| Work instruction |
Among the lines below, keep only those from the one containing "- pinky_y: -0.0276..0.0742" through the one containing "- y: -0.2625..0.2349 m", and reproduce them exactly.

Stored dataset items:
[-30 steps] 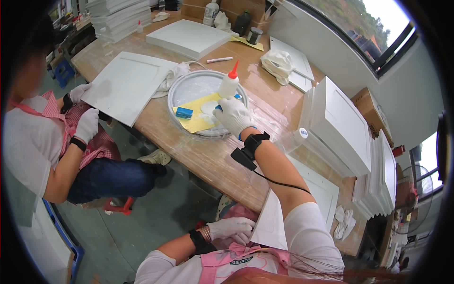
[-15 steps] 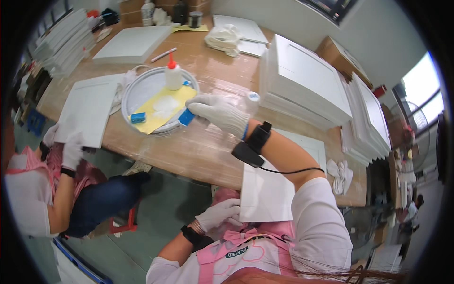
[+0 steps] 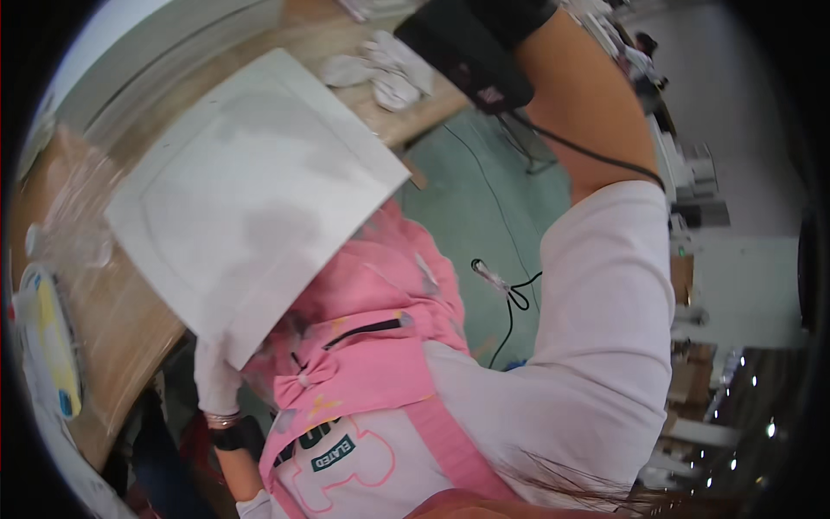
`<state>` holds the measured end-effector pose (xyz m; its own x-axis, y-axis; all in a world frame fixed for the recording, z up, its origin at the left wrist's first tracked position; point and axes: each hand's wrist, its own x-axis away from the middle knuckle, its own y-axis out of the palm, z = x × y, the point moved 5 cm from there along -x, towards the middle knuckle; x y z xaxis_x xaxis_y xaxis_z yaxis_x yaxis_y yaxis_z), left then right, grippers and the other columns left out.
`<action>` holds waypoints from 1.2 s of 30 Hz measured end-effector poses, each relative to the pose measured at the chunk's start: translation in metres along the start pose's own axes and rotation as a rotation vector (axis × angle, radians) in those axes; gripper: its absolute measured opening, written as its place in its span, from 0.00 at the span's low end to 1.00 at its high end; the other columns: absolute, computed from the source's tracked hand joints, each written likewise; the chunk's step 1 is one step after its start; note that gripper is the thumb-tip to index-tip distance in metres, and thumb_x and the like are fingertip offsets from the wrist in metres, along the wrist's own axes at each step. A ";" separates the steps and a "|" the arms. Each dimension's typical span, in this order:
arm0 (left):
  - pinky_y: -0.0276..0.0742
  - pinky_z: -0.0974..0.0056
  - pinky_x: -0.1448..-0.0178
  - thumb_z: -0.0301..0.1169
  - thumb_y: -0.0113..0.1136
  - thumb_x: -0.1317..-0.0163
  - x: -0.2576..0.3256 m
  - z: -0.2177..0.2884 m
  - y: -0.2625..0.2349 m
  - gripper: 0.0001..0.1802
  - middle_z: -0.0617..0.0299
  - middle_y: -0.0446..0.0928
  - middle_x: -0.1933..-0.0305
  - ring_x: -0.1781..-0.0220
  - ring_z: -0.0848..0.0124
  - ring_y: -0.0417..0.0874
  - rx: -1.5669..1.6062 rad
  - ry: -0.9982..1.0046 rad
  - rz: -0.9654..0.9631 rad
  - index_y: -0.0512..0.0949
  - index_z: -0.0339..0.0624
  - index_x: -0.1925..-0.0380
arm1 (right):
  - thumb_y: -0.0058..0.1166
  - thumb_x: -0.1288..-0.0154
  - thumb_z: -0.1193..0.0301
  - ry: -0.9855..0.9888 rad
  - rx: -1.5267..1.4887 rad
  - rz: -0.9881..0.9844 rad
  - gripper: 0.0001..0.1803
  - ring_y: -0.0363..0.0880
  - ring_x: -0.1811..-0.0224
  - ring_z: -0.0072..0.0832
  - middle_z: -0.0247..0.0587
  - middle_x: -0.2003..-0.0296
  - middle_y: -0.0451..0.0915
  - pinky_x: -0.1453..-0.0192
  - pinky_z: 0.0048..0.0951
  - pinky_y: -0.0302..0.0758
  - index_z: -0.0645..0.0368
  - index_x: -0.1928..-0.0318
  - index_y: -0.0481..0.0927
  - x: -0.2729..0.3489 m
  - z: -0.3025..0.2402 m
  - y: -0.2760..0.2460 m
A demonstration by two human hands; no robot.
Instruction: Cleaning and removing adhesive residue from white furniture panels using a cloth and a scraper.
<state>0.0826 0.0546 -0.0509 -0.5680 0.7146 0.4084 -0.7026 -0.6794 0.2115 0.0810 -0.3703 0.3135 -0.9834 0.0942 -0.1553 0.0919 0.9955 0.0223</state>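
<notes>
A white square panel (image 3: 251,199) lies tilted over the edge of the wooden table (image 3: 112,320) and above my lap. My left hand (image 3: 216,381), in a white glove with a black wristband, grips the panel's lowest corner from beneath; its fingertips are hidden behind the panel. My right forearm (image 3: 579,112) rises to the top edge, with a black device (image 3: 475,48) strapped at the wrist. The right hand itself is cut off by the top of the picture. My pink apron (image 3: 372,346) fills the middle.
Crumpled white gloves (image 3: 389,73) lie on the table's far end. A round basin with a yellow cloth (image 3: 47,337) shows at the left rim, with clear plastic film (image 3: 73,216) beside it. A black cable (image 3: 510,303) trails over the green floor.
The view has swung down from the tabletop and basin to my lap. My right hand has risen out of sight, and my left hand now holds the white panel's corner.
</notes>
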 end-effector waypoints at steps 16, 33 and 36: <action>0.74 0.60 0.32 0.34 0.54 0.24 0.006 0.014 -0.012 0.26 0.57 0.75 0.36 0.36 0.66 0.78 0.164 -0.159 0.142 0.67 0.33 0.32 | 0.49 0.21 0.63 -0.040 0.117 0.251 0.14 0.82 0.68 0.26 0.37 0.62 0.82 0.64 0.26 0.82 0.61 0.47 0.74 0.139 -0.012 -0.110; 0.75 0.59 0.35 0.33 0.58 0.29 0.011 0.048 0.034 0.20 0.57 0.80 0.45 0.43 0.65 0.81 0.207 -0.048 0.128 0.75 0.33 0.42 | 0.48 0.21 0.65 -0.473 0.215 -0.050 0.13 0.84 0.66 0.27 0.37 0.64 0.84 0.61 0.29 0.84 0.62 0.50 0.78 0.004 -0.122 -0.025; 0.77 0.61 0.38 0.32 0.58 0.29 0.011 0.050 0.037 0.18 0.56 0.82 0.47 0.46 0.65 0.82 0.202 -0.021 0.137 0.76 0.33 0.43 | 0.48 0.21 0.66 -0.542 0.214 -0.103 0.13 0.84 0.65 0.28 0.37 0.64 0.84 0.60 0.29 0.84 0.62 0.50 0.79 -0.010 -0.138 0.003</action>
<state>0.0719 0.0289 0.0063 -0.6416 0.6109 0.4638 -0.5182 -0.7911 0.3251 0.0693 -0.3692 0.4514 -0.7735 -0.0688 -0.6300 0.0852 0.9738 -0.2110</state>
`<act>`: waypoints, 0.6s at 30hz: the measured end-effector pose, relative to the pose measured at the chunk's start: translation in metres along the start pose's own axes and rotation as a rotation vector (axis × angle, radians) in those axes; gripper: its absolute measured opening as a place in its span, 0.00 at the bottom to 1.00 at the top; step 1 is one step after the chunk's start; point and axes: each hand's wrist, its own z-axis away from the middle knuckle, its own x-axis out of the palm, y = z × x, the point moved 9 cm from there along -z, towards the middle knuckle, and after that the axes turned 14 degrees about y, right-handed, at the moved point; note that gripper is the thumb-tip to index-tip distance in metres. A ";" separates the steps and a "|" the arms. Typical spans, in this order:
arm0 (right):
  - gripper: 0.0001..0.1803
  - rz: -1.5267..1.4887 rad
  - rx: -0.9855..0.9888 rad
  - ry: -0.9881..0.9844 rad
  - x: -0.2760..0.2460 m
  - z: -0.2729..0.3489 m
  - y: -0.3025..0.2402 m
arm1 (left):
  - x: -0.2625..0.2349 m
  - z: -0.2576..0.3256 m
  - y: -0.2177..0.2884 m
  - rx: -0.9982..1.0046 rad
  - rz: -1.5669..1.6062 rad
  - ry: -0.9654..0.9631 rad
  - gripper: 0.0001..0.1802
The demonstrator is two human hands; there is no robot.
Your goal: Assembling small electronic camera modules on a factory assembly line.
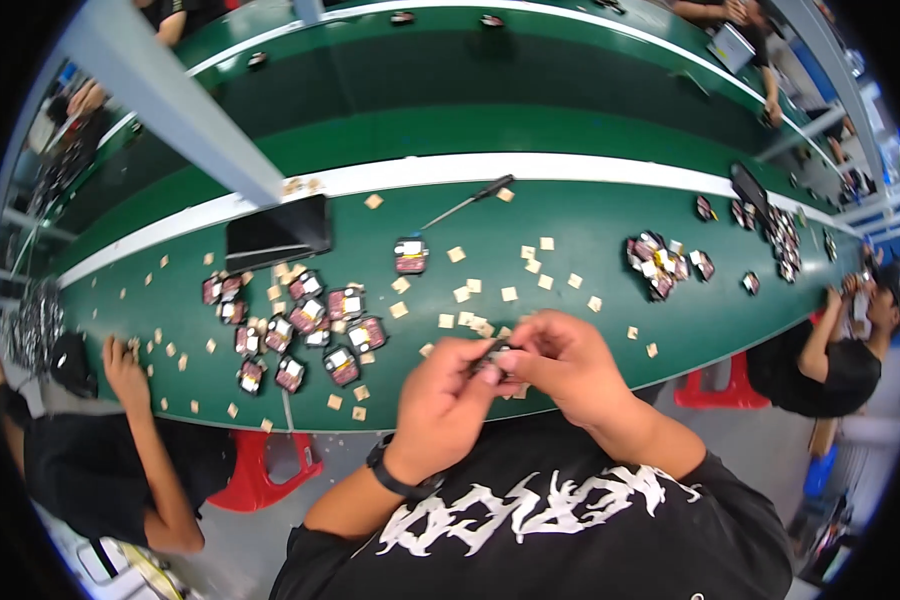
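Many pale squares [510, 294] and dark packs [410, 257] are cluttering a green table [570, 225] beside red stools [255, 478]; both hands [438, 400] are pinching a dark piece [491, 356].

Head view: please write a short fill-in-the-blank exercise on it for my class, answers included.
1. The tabletop is ____.
2. The scattered tan pieces look roughly ____ in outline.
3. The left hand and right hand hold a small dark item; the wristband is on the person's ____ wrist.
4. The stools are ____.

Answers: green; square; left; red.
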 end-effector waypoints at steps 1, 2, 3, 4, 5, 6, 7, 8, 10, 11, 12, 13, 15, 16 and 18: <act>0.08 0.018 0.020 -0.017 0.006 -0.004 0.000 | -0.005 -0.005 0.005 -0.045 0.036 0.029 0.14; 0.08 0.016 0.020 0.012 0.006 -0.009 -0.002 | -0.007 -0.008 0.005 -0.101 0.049 0.054 0.14; 0.08 0.017 0.028 -0.002 0.008 -0.012 -0.004 | -0.006 -0.012 0.007 -0.113 0.054 0.033 0.14; 0.08 0.018 0.038 -0.028 0.014 -0.012 -0.004 | -0.009 -0.013 0.011 -0.098 0.035 0.035 0.14; 0.08 0.017 0.037 -0.018 0.016 -0.013 -0.004 | -0.011 -0.015 0.014 -0.080 0.015 0.038 0.13; 0.07 0.036 0.013 -0.006 0.018 -0.014 -0.005 | -0.012 -0.016 0.018 -0.080 0.053 0.041 0.12; 0.07 0.056 -0.008 0.001 0.020 -0.014 -0.005 | -0.013 -0.016 0.019 -0.083 0.054 0.038 0.12; 0.07 0.056 -0.009 0.005 0.021 -0.014 -0.005 | -0.014 -0.017 0.019 -0.093 0.022 0.030 0.12; 0.06 0.182 -0.035 0.004 0.021 -0.014 -0.006 | -0.016 -0.018 0.019 -0.102 -0.007 0.013 0.12; 0.06 0.183 -0.039 0.012 0.020 -0.016 -0.007 | -0.018 -0.018 0.018 -0.099 -0.021 0.004 0.12; 0.07 0.108 0.012 -0.018 0.024 -0.016 -0.006 | -0.018 -0.018 0.018 -0.095 -0.034 -0.007 0.12; 0.07 0.032 0.061 -0.048 0.026 -0.016 -0.005 | -0.017 -0.019 0.019 -0.092 -0.032 -0.018 0.12; 0.07 0.004 0.091 -0.060 0.024 -0.017 -0.005 | -0.014 -0.022 0.021 -0.084 0.035 -0.015 0.13; 0.08 -0.026 0.130 -0.089 0.026 -0.016 -0.003 | -0.016 -0.023 0.020 -0.075 0.045 0.022 0.13; 0.08 -0.012 0.121 -0.085 0.022 -0.015 -0.005 | -0.015 -0.024 0.018 -0.084 -0.061 0.020 0.13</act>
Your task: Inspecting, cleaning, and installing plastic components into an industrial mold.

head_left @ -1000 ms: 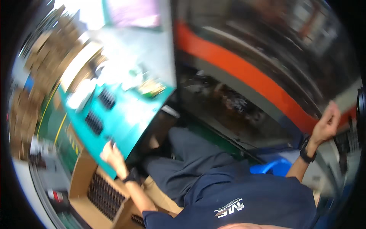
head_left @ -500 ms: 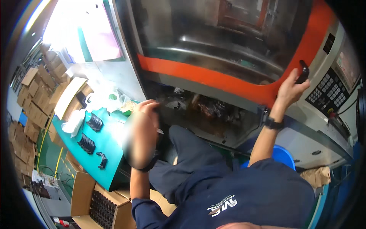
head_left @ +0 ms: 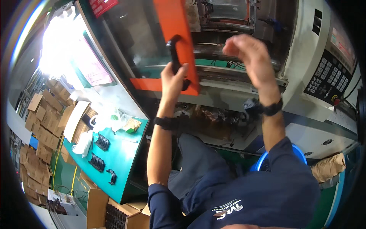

| Response to this task |
  - pinky_y: -0.0276..0.0742
  - pinky_z: -0.0974..0.0056
  - pinky_x: -0.1448..-0.0178
  - thumb_z: -0.0301..0.1169
  - thumb_y: -0.0113..0.1136
  - thumb_x: -0.1317..-0.0163
  - x: -0.2576..0.3256 m
  - z: -0.2177..0.2884 m
  - y: -0.2625..0.2349 m

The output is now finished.